The dendroclimatic potential of conifers from northern Pakistan

Abstract

A collection of 28 tree-ring chronologies from six different species located in northern Pakistan were evaluated in terms of their potential for dendroclimatic reconstructions. 15 of the sites are new while the remaining 13 (all Juniperus excelsa M. Bieb.) have been reported earlier. Several species had trees attaining ages of around 700 years ( Cedrus deodara (D. Don) G. Don, Pinus gerardiana Wall. ex D. Don., Pinus wallichiana A.B. Jacks and Picea smithiana (Wall.) Boiss.) but the juniper was clearly the oldest with some trees greater than 1000 years. Correlations between the site chronologies declined with increasing separation distance. This was consistently seen both between sites of the same species and between sites composed of different species.
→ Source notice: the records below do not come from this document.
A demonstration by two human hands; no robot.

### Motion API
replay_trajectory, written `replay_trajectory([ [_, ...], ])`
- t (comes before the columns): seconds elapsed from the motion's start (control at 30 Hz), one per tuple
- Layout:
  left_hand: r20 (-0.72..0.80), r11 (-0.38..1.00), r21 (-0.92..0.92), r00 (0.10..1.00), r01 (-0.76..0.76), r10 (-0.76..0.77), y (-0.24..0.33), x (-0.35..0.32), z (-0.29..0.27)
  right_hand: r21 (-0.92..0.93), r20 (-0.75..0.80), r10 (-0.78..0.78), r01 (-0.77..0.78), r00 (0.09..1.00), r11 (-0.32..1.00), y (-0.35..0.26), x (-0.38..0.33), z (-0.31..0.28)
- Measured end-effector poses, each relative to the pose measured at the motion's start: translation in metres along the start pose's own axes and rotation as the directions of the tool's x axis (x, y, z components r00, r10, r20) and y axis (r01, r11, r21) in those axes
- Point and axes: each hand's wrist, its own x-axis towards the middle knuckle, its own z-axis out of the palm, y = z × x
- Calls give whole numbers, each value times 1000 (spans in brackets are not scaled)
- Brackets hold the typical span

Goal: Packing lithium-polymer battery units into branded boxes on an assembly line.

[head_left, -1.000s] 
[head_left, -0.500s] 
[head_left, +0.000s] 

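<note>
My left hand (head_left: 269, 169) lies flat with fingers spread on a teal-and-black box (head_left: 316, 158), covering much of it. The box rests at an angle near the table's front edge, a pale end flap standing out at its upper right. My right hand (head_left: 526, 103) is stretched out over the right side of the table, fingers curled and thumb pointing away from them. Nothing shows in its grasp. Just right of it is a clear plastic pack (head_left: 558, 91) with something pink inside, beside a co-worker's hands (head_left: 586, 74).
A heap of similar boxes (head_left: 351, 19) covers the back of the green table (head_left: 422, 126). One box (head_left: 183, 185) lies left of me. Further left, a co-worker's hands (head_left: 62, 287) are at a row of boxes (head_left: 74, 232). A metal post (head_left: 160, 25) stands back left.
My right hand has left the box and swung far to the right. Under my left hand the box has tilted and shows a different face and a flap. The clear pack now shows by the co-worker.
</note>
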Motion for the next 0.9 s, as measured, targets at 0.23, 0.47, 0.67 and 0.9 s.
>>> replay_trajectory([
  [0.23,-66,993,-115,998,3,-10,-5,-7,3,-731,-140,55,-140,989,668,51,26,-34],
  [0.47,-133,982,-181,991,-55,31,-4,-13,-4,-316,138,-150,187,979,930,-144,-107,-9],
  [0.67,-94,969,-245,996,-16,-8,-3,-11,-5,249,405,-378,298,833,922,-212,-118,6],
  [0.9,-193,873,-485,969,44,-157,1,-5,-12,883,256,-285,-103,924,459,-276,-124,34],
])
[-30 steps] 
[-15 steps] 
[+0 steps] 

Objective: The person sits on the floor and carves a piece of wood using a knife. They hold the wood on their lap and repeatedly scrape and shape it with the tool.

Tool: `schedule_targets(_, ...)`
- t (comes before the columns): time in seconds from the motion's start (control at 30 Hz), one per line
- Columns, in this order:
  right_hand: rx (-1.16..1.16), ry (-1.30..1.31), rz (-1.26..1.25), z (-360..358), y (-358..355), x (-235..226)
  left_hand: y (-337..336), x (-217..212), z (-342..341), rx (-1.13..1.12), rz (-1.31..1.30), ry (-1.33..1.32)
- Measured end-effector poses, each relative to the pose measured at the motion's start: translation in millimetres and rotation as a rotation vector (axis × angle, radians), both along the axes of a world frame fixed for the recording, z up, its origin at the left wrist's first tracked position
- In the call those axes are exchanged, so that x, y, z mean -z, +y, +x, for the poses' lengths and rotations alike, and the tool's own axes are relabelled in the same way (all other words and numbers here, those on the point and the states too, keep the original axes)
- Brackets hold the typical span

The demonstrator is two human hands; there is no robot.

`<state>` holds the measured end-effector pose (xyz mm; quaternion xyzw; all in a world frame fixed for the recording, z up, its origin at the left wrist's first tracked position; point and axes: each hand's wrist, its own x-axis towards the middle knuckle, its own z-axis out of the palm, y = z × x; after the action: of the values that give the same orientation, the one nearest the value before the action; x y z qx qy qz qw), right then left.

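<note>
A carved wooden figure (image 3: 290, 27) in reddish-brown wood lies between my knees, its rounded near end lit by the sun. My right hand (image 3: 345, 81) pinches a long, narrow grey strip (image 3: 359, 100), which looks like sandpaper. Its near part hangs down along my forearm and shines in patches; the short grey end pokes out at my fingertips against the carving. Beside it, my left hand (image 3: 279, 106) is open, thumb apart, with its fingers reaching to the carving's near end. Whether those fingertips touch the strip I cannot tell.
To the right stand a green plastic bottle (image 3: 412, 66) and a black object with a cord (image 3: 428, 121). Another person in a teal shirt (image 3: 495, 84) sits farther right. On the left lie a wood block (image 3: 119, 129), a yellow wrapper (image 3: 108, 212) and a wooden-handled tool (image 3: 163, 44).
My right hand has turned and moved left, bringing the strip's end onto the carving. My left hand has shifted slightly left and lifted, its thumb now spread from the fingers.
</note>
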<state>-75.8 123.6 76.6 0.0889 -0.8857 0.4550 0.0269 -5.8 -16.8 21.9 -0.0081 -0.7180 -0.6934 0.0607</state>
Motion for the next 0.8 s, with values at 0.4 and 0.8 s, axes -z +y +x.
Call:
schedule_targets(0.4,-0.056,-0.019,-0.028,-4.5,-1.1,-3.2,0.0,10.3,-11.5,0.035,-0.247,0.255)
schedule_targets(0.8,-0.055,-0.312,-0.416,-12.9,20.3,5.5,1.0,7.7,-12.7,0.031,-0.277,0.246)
This led to a situation where a much stronger correlation occurred between two different species growing at the same site than between sites of the same species but separated by as little as 0.5 km. Such results highlight the obvious strong elevational gradients present in this mountainous region (where some elevations are over 7000 m). They also lend support to the practice of multi-species combinations for better spatial and temporal coverage. The best prospects for this appear to be C. deodara and P. gerardiana and are consistent with studies from neighbouring India. The comparison to 0.5° gridded climate data was strongest from the same two species though P. smithiana at one site was also highly significant. A general climate correlation pattern from all species was evident that starts with a strong negative relationship to temperature in the previous October, then turns towards positive during winter, before again becoming significantly negative by the current May. The previous October signal is thought to be a lag effect where hot temperatures (and low soil-moisture) stress the trees, thereby reducing reserves available for the following spring. Similarly, hot temperatures in late spring (May) lead to greater soil moisture losses and tree transpiration costs. Conversely, there is an extended strong positive precipitation correlation from late winter to spring (January–May). This ends abruptly and there is no evidence of a summer (June–September) monsoon signal seen in the rainfall correlation functions.